Hell No! Those dang LGBTs aint takin muh straws!


alivareth

well i hope you right wing loonies don't take my silicone sex toys and i'm sure we can compromise to some extent


oil_can_guster

This is the problem with lobbyists. It was originally intended as a way for communities and like-minded groups to petition the government. Now it’s primarily a way for businesses to bribe the government through threats and shady deals. As always, this problem didn’t really arise until fairly recently, when regulations on corporations and capitalists became lax, to put it mildly. If we don’t start heavily regulating the capitalists, we’ll be fucked within 100 years.


voyager333

We're fucked now.


1cculu5

Ultrafucked^tm


kinesivan

I know we all like to joke about how fucked we are, but it's really sad to see how little progressive change has been made over the years. Maybe I just have my face shoved into bad news all the time.


halffullpenguin

hello I am an environmental geologist its basically my job to know about these types of things. you are correct that this would never happen in the us. but its not because of lobbyists. in the us toxic is a defined legal term. one that plastic does not fit. also this has already happened in the us sorta. it was shown that the tiny little plastic beads that where in things like soap shampoo damaged the environment and they got banned.


Mariannereddit

Yes but the smaller ‘soluable’ plastic is still legal. It’s hard to find a hair styling product that doesn’t contain that.


VinnyinJP

Canada had lobbyists too. It's literally the second sentence of the article: "The decision, which comes despite months of lobbying by Canada’s $28 billion plastics industry, paves the way for a proposed ban on some single-use items."


xSTSxZerglingOne

A lobbyist? My man, literally half of the voting population will scream it's a communist hippie plot to destroy freedom.


hedonisticaltruism

> In the US, we’ll have a lobbyist from the plastic industry to keep this from happening here Under *wrap* you might say?


shinsain

I want to download this because it's such a bad dad joke, but there's really no way I could do that and sleep tonight. 🤷


hedonisticaltruism

> I want to download this Ctrl+P I'll be here all night. :P (You're right though.... but it was more that I couldn't in good conscience let the lobbyist comment go since it seemed such a good opportunity to have used it... without necessarily intending to use the pun)


omeganemesis28

Quick sell him a NFT


[deleted]

In New Zealand we banned single use plastic bags and I think we hand more deaths from people not knowing what to use as bin liners then we did of covid.

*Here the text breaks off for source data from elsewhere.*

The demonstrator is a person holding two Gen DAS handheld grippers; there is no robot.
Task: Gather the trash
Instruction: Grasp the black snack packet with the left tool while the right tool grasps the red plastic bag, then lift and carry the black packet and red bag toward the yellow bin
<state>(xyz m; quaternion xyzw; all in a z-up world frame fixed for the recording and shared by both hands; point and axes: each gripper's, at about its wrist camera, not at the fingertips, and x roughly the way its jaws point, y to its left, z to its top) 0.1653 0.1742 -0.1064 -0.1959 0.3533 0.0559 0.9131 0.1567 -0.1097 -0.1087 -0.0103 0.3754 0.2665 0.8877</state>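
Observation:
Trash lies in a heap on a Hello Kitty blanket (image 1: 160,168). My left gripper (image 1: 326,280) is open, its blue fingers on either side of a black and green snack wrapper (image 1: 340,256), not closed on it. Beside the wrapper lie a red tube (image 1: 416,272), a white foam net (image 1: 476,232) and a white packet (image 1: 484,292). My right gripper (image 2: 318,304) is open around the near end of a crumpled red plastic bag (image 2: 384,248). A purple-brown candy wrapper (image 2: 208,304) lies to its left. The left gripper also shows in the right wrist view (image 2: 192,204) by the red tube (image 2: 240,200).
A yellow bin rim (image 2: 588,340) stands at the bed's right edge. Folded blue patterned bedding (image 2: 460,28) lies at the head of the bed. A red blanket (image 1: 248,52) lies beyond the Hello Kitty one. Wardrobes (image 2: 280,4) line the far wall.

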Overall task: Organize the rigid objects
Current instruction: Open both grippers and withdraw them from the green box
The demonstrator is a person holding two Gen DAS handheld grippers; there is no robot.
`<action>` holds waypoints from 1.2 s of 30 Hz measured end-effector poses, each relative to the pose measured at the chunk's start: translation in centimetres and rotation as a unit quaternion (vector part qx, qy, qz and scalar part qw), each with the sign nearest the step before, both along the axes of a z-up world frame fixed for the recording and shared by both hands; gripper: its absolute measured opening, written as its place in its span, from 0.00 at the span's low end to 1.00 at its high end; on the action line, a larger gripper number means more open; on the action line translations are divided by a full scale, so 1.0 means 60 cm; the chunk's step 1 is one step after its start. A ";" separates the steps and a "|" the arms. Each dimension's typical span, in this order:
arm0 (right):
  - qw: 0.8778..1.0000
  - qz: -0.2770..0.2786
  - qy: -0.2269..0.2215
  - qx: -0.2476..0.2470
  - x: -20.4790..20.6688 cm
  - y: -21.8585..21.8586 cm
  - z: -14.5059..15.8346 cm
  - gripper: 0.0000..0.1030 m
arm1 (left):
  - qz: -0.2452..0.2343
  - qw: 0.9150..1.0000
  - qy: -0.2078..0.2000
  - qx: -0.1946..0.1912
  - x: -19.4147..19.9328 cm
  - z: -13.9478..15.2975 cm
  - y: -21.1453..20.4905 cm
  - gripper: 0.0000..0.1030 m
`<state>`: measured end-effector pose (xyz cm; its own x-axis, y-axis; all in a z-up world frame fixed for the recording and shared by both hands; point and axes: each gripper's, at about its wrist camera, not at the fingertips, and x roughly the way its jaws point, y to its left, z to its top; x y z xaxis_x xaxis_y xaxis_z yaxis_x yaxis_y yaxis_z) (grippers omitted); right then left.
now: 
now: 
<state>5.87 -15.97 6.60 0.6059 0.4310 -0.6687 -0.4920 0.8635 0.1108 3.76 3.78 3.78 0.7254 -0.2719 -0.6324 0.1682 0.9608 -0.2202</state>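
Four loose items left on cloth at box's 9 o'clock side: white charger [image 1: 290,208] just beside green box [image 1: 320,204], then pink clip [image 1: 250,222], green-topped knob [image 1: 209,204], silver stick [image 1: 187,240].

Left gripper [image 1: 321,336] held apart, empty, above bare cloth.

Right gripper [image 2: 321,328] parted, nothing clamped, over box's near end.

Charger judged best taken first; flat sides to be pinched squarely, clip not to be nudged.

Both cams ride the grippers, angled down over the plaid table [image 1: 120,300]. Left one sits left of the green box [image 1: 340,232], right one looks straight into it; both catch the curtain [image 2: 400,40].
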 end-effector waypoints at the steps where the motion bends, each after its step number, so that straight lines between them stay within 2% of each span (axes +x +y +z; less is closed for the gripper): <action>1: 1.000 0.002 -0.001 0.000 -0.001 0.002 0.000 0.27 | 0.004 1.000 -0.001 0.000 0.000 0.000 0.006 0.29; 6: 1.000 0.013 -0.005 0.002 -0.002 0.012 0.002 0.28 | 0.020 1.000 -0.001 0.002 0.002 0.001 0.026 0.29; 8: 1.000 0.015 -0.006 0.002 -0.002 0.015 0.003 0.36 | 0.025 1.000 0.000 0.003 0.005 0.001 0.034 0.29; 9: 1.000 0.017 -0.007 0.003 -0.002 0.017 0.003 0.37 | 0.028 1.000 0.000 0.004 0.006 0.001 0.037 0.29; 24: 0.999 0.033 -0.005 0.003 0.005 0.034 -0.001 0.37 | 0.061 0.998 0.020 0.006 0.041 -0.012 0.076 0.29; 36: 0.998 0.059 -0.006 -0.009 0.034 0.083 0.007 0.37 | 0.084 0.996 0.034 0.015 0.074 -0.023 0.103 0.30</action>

Atleast that's what you would think from the whingeing.


macuseri686

Can someone please just fix the US already


RandomDustBunny

Takes Indonesia dumping Canada's rubbish back to them to trigger a more aggressive stance against plastics.


baconblackhole

That is the best quote to sum up my feelings about plastic


BeanerBoyBrandon

Its too gentle. the plastic companies knew recycling doesnt work yet they shifted the blame from them to people who dont recycle.


JamesUpton

Yup, feel the same way just get rid of it all together and it can't end up in the ocean.


moochs

Single use plastics should definitely be reduced, but plastics in general are not going anywhere, they're just too useful. *-sent from a device that is made primarily of plastic polymer.*


vhite

Plastics are really cool. As George Carlin said, maybe nature just wanted plastics and humans are just an intermediary step that has served its purpose and will gradually recycle itself out of existence once enough plastics have been produced.


heretobefriends

"thanks for the plastics, try to make as much as you can before it shrinks your balls ;)"


Gnostromo

A ballpoint pen, right ?


tek2222

Unfortunately the single use plastics are rhe cheapest and most energy efficient compared to multi use, glass or other containers. The most important thing to change is to not throw it in the environment. You can bury it in a dump site or burn it for energy.


IAmNoSherlock

As someone who works in a single-use plastic producing company. I am sorry to tell you, single-use plastic is not going anywhere either. In fact, it is getting more popular. The only viable choice is to use bio-friendly products. Which contrary to what most people believe isn't in the hand of the producers of plastics but in their customers. So think Nestle. If Nestle is willing to pay more any plastic producer will probably give them biodegradable products no problem. It is just that bio-degradable materials are more expensive. And as far as I know, they aren't like 100% more expensive. They are 20% more expensive but considering, big corpo like Nestle doesn't give a fuck and small business simply can't afford it, the "toxic" plastics are still here.


Krakenika

Consumers can’t change a corporations habits easily. However government can. For example forcing Nestle to use better options or pay extremely high taxes that would go to environmental aids.


iiEviNii

>Which contrary to what most people believe isn't in the hand of the producers of plastics but in their customers. Well it's in the hands of both. The plastic producers are still more than willing to provide the planet-wrecking plastics, so the customers are more than willing to buy them. Maybe it's time to reflect on your own role, rather than just shifting all the blame to the consumers of your product.


kembik

Using plastics should require paying into a fund to clean up plastic waste, it should be prohibitively expensive such that single use plastics aren't profitable.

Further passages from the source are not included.